#### Try it
Take every line from the listing below that includes "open" and copy it.

#### Data block
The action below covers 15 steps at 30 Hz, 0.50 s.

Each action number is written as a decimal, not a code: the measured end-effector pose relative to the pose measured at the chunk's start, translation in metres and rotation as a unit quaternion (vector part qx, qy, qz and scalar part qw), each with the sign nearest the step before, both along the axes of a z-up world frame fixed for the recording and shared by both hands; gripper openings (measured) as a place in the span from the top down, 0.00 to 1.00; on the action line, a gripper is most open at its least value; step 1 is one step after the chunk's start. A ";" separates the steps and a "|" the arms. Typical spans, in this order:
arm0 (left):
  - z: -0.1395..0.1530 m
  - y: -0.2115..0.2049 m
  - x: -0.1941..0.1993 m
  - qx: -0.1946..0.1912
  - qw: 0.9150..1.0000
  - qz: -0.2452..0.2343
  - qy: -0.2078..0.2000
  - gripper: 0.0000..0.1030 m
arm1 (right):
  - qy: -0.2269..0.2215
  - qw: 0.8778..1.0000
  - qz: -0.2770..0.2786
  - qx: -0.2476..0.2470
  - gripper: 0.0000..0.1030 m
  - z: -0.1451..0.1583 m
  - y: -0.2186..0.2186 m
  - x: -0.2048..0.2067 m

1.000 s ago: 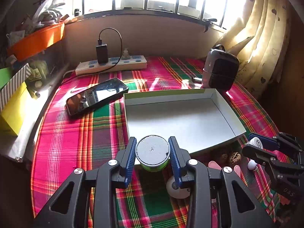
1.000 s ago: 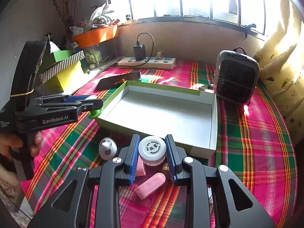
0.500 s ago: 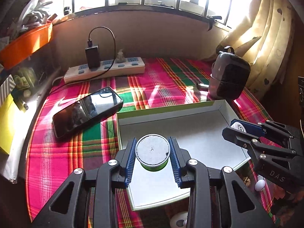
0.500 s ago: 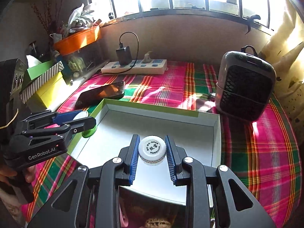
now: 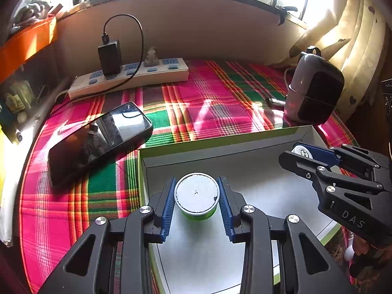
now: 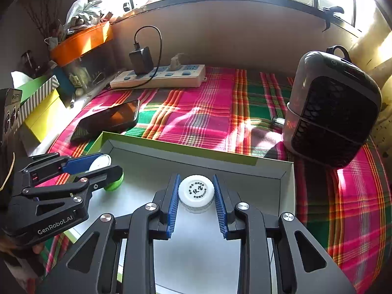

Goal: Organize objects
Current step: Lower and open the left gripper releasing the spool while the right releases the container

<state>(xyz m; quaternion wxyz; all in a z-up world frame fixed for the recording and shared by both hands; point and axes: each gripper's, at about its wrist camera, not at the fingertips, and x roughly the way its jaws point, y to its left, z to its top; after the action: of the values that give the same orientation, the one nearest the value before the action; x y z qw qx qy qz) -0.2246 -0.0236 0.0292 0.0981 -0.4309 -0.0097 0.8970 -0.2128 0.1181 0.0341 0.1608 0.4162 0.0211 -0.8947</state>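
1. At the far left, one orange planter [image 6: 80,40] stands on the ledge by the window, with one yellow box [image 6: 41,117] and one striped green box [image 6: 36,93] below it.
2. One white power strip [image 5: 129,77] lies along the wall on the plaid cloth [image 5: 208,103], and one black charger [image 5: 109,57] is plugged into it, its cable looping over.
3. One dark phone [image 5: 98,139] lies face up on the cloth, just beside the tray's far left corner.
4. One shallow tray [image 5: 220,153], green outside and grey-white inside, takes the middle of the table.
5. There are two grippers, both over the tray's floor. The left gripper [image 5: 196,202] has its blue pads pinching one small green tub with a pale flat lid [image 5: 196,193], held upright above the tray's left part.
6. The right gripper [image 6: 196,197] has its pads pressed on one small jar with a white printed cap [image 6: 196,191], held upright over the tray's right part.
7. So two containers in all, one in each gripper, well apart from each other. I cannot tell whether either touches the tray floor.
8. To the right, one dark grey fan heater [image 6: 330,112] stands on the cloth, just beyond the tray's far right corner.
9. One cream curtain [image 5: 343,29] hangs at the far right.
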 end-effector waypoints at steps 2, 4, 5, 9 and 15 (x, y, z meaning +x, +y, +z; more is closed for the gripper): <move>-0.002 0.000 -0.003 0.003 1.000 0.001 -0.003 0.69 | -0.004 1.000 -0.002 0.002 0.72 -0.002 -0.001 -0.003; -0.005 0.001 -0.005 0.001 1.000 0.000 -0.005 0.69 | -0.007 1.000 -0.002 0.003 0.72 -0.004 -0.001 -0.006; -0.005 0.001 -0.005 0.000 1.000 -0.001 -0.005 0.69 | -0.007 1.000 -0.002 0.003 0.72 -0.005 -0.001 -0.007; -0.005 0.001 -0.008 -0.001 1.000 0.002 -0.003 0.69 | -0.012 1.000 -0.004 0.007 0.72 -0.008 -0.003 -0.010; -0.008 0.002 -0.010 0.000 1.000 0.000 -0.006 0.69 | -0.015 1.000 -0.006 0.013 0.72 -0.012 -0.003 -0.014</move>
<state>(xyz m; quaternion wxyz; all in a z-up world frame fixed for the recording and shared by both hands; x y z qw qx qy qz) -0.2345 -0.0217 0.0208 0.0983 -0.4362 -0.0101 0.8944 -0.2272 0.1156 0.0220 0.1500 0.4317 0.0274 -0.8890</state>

#### Solution to this problem
Each action number is written as a decimal, not a code: the measured end-effector pose relative to the pose measured at the chunk's start, translation in metres and rotation as a unit quaternion (vector part qx, qy, qz and scalar part qw), each with the sign nearest the step before, both along the axes of a z-up world frame fixed for the recording and shared by both hands; gripper openings (measured) as a place in the span from the top down, 0.00 to 1.00; on the action line, a gripper is most open at its least value; step 1 is one step after the chunk's start. A ";" separates the steps and a "|" the arms. Typical spans, in this order:
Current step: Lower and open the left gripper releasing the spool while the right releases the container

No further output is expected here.